The existing thing does not simply offer us a recognizable and familiar surface contour; it also has an inner depth of self-sufficiency that Heidegger calls its “standing-in-itself”.Footnote 19

It is universally acknowledged that the subject of the humanities is an expressive and speaking being (in our case—through creating sound). This being never coincides with itself like a sign with the signified. In music, this being is the sign waiting to be prompted to speech. The sign is an associatively constructive means of music, indicating the direction (which acts as an indicator) in the search for meaning, but does not itself represent that meaning. The quality of operating on a single plane, linearity, can only be avoided by an artistic personality who is “the living activity of self-creation, communication and attachment, that grasps and knows itself, in the act, as the movement of becoming personal.

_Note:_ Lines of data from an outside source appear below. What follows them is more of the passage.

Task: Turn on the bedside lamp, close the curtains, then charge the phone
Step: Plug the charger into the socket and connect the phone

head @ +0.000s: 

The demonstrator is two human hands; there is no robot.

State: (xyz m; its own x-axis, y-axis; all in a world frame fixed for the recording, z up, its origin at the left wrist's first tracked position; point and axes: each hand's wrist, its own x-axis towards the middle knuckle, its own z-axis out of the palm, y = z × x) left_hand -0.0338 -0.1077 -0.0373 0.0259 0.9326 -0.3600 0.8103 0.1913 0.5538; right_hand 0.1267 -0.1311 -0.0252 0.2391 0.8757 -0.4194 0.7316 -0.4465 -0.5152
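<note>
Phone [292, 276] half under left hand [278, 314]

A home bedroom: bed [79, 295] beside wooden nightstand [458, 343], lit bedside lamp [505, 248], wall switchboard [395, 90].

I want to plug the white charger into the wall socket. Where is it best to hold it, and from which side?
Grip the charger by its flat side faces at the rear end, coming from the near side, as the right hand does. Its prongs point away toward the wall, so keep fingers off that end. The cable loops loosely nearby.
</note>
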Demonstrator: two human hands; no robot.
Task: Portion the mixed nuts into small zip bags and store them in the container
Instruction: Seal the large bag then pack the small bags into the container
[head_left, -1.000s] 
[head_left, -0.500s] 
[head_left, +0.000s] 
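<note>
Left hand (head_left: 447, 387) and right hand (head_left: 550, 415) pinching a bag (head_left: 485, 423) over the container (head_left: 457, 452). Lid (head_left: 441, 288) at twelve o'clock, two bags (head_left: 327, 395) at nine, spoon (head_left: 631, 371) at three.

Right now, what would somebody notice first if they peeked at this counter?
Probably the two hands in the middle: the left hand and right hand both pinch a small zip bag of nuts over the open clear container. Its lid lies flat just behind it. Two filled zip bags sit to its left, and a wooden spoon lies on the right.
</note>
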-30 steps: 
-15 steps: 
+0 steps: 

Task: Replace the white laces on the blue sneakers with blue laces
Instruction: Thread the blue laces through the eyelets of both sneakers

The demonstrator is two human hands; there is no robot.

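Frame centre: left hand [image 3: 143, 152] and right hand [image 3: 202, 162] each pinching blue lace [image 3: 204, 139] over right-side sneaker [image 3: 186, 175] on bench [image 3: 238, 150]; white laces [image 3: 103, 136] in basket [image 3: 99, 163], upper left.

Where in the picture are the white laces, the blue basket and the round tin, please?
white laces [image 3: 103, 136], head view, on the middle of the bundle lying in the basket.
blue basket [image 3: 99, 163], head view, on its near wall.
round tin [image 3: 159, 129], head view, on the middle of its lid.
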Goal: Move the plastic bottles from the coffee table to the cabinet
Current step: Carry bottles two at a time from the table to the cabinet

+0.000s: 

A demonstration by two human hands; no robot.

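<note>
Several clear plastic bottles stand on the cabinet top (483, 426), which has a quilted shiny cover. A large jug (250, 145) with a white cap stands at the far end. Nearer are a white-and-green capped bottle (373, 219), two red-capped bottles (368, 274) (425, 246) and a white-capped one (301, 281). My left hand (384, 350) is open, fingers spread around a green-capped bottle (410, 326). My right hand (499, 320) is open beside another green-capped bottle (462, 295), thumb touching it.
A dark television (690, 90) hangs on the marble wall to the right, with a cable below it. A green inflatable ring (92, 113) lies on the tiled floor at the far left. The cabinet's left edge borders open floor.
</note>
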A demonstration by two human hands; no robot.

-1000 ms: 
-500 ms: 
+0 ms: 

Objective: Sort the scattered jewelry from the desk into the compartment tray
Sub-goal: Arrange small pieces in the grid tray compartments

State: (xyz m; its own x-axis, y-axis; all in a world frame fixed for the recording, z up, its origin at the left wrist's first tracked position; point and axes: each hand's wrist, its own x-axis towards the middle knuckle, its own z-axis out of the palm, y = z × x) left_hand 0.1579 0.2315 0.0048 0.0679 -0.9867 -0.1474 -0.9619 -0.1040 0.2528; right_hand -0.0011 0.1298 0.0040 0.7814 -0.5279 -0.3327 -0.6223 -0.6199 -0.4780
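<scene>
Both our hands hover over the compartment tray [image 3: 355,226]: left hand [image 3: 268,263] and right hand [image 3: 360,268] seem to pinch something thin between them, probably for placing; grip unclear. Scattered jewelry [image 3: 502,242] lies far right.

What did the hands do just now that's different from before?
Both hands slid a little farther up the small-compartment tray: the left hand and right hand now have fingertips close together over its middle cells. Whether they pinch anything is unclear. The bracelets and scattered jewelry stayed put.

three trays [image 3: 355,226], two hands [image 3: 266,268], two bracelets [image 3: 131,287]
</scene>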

To this experience no one can be conditioned nor compelled.”Footnote 20

The perception of the meaning of music requires, in addition to an intuitive sense (intonational capacity), thought, internal culture, imagination and the perception of many other—extra-musical—things. Just staring at the text of a musical work will not open up its vertical (semantic) dimension. The perception of both linguistic and musical texts requires an intelligent reading of them. Only this type of relationship gives birth to meanings.